With 142f9f78cb870ce13d0a74171d0df3793626ac7b abbr and expan are now allowed in TEI Lex-0 dev-0.9.2. We have an obvious use case in the front matter of the Morais dictionary, and, really, pretty much any other dictionary out there: all kinds of abbreviations are usually listed before the "proper" dictionary content.

Remember, this is about representing the content of the dictionary front matter the way the original author(s) created it — it's not about taxonomies etc. which we deal with in the header, and which we can point to from those simple lists...

So far, so good. The thing is: once you allow abbr and expan in the core module, they will pop up in the content models of a bunch of dictionary-specific elements as well. And I don't like it.

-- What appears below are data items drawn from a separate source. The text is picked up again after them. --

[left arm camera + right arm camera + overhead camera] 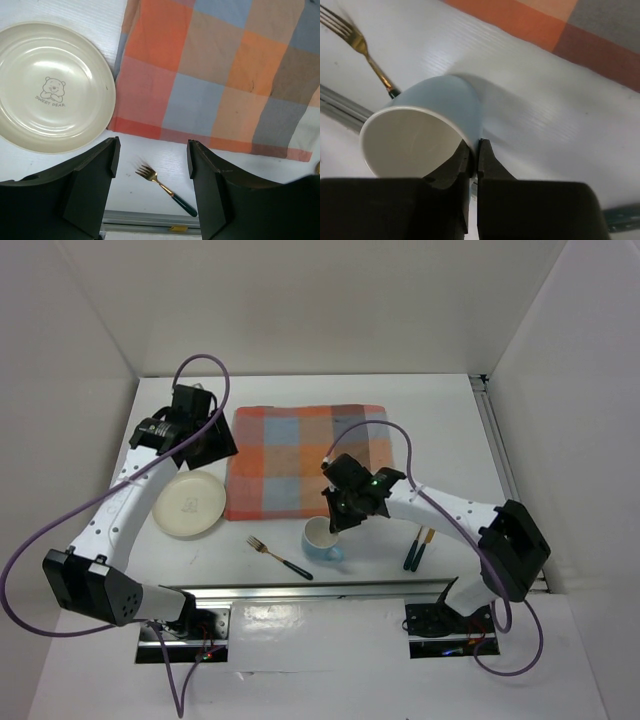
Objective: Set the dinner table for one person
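A pale blue cup with a white inside stands on the white dinner table in front of the checked cloth. My right gripper is shut on its rim, one finger inside and one outside; the right wrist view shows the cup tilted in that grip. A gold fork with a dark handle lies left of the cup. A cream plate with a bear print lies left of the cloth. My left gripper is open and empty above the plate's far edge.
Two more dark-handled pieces of cutlery lie right of the cup near the front rail. White walls close in the left, back and right. In the left wrist view the fork lies between my open fingers, the plate at upper left.
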Tool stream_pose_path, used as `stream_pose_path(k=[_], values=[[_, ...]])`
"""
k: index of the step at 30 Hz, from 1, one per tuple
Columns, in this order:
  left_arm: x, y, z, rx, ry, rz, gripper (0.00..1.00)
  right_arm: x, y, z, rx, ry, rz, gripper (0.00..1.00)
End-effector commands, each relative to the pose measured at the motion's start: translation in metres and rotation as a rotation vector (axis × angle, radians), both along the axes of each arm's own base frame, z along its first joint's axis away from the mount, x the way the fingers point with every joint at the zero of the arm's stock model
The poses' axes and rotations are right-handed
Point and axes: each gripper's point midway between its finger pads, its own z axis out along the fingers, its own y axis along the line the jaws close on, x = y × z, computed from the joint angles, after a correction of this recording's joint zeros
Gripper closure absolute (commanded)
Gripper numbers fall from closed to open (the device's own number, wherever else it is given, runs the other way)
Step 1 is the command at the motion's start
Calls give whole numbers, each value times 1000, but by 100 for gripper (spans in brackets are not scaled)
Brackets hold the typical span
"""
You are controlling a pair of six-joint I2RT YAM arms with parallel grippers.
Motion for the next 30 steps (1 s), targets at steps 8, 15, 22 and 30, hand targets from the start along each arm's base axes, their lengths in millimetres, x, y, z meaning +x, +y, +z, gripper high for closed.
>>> stream_pose_path(k=[8,15,22,30], values=[[6,3,-3,18,-2,14,27,115,-22,117,-102,-268,-256,100],[-7,17,-38,70,126,117,27,244,-55,125,-140,-330,-433,100],[-22,16,-59,24,154,135,28,332,-98,108,-86,-328,-575,100],[-25,21,-74,6,172,140,30,369,-129,74,-81,-318,-638,100]])
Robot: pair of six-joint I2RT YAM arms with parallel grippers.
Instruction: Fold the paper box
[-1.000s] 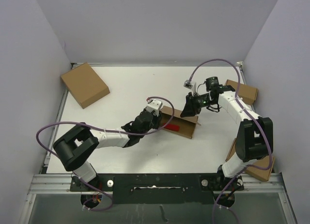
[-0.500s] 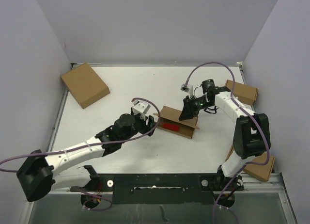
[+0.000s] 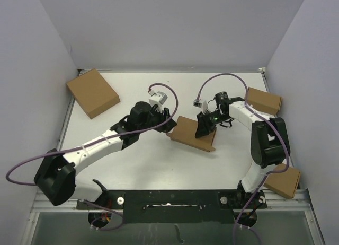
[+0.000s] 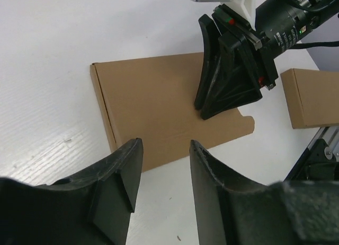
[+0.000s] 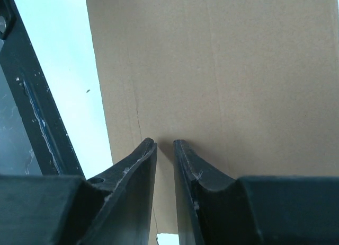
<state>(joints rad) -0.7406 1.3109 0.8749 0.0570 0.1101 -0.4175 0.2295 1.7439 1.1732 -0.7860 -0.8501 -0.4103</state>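
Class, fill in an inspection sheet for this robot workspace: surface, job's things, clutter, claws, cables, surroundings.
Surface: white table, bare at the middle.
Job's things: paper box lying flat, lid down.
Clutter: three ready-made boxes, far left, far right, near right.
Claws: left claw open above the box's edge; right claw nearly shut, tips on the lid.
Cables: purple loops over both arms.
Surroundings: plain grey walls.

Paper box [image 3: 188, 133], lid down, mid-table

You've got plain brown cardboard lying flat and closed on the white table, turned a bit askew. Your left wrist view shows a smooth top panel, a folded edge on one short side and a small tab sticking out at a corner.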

For instance, while <usg type="domain"><abbr>Med.</abbr></usg> wouldn't be technically wrong because "Med." is an abbreviation, it would be lexicographically irrelevant and also superfluous considering that we can have @expand on usg to begin with, not to mention @norm and @value etc. And we've been recommending things like <gram type="pos">n.</gram> from the beginning, so what would be the purpose of having <gram type="pos"><abbr>n.</abbr></gram>? It would only make processing more difficult.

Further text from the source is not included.